Our team was one of approximately ninety contest applicants, but we were selected as one of the eleven who would go on to the actual competition, and we ended up winning the Excellence Award (equivalent to a second-place finish). When they announced the winners, I couldn’t believe we had received an award. My self-evaluation of the accuracy of our analysis and preparation of our slides left me with the impression that our team was less thorough than some of the others, but we received particular praise for focusing on young people in their teens and twenties. Also mentioned were that earlier interventions for the prevention of lifestyle disease are more effective, and that we could expect growth of the teens-to-twenties market. Teens are also the primary target for the educational activities I’ve been involved in, so I felt as if those efforts too were being praised.

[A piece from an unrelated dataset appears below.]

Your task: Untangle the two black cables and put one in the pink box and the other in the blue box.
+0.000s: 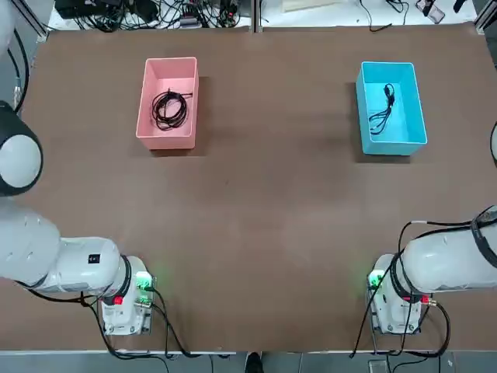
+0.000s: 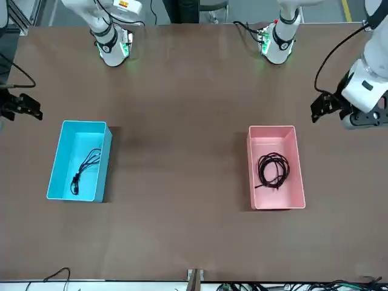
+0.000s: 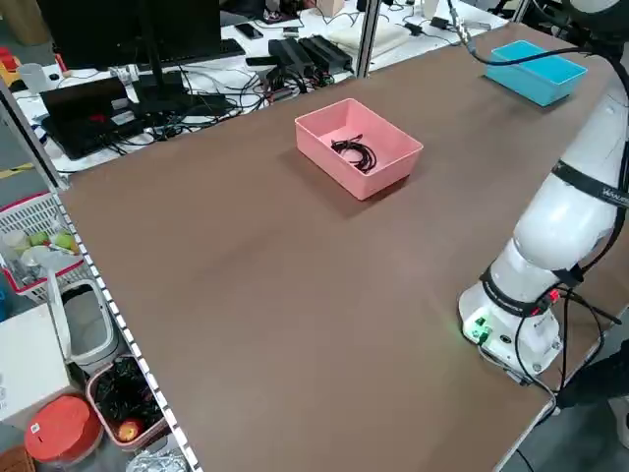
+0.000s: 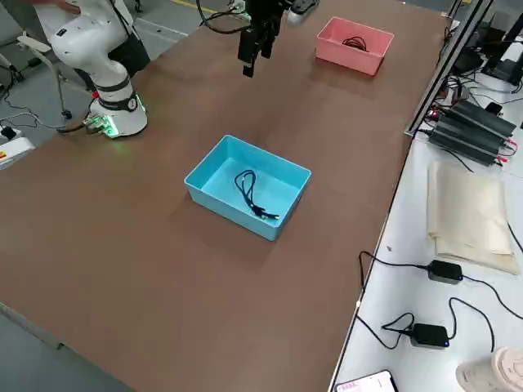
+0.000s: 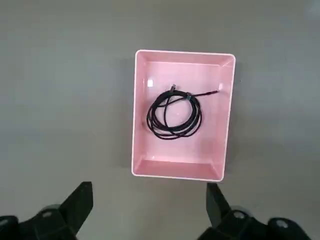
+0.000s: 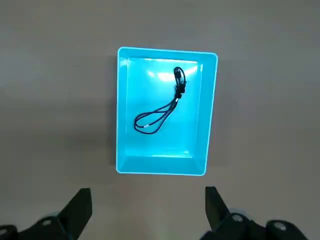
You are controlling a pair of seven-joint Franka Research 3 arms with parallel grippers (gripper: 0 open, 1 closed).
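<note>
Looks like the sorting's done: looped cable (image 5: 175,115) in the pink box (image 5: 177,170), shorter one (image 6: 167,107) bundled in the blue box (image 6: 160,167), probably kept apart so they don't retangle. Both arms' fingers, left (image 5: 150,202) and right (image 6: 149,205), are wide open, gripping nothing, over the tabletop (image 1: 272,194) near their boxes. Walls surround each cable, with bare tabletop between boxes for backing away.
</note>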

Most gratifying of all was after the competition, when we received compliments from those who had come to watch and their ideas for realizing our proposal in the future. I was particularly happy when one person with experience in child placement support told us, “Problems related to children are deep-rooted, so we’re very happy to see you focusing on these issues, and we look forward to seeing what you’ll achieve in the future.” Those words made me keenly aware of the possibilities, and even the necessity, of realizing a better society through medical data.

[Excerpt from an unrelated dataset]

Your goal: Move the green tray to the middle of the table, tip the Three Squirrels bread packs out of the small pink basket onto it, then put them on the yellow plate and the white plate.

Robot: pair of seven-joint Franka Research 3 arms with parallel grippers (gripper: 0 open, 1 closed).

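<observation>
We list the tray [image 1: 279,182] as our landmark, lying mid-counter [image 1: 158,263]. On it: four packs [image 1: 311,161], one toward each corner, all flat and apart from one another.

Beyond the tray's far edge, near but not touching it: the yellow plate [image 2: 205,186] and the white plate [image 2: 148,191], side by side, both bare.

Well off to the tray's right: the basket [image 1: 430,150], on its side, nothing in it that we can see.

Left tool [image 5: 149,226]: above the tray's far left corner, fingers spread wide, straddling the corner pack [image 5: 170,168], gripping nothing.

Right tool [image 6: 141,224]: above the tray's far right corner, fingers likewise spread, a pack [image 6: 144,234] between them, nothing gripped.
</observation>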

The unlimited possibilities that data weaves
Before learning about data analysis, I tended to focus more on qualitative factors, such as comments from those in the field. Qualitative results are important, too, because they contain feelings. Quantitative results obtained through data analysis are furthermore an embodiment of their thoughts and enthusiasm. But if we can handle data and put a system in place, it may allow us to reach out to and help people we otherwise may never have been able to interact with. I am convinced that data has unlimited possibilities. I am currently planning to enter graduate school to further explore those possibilities. I hope to continue pursuing my studies in the field of education, which I have been involved in, but I also value encounters in areas that are new to me, like business contests. The keyword for my studies will be data. I will continue to value a sense of excitement as I forge my future.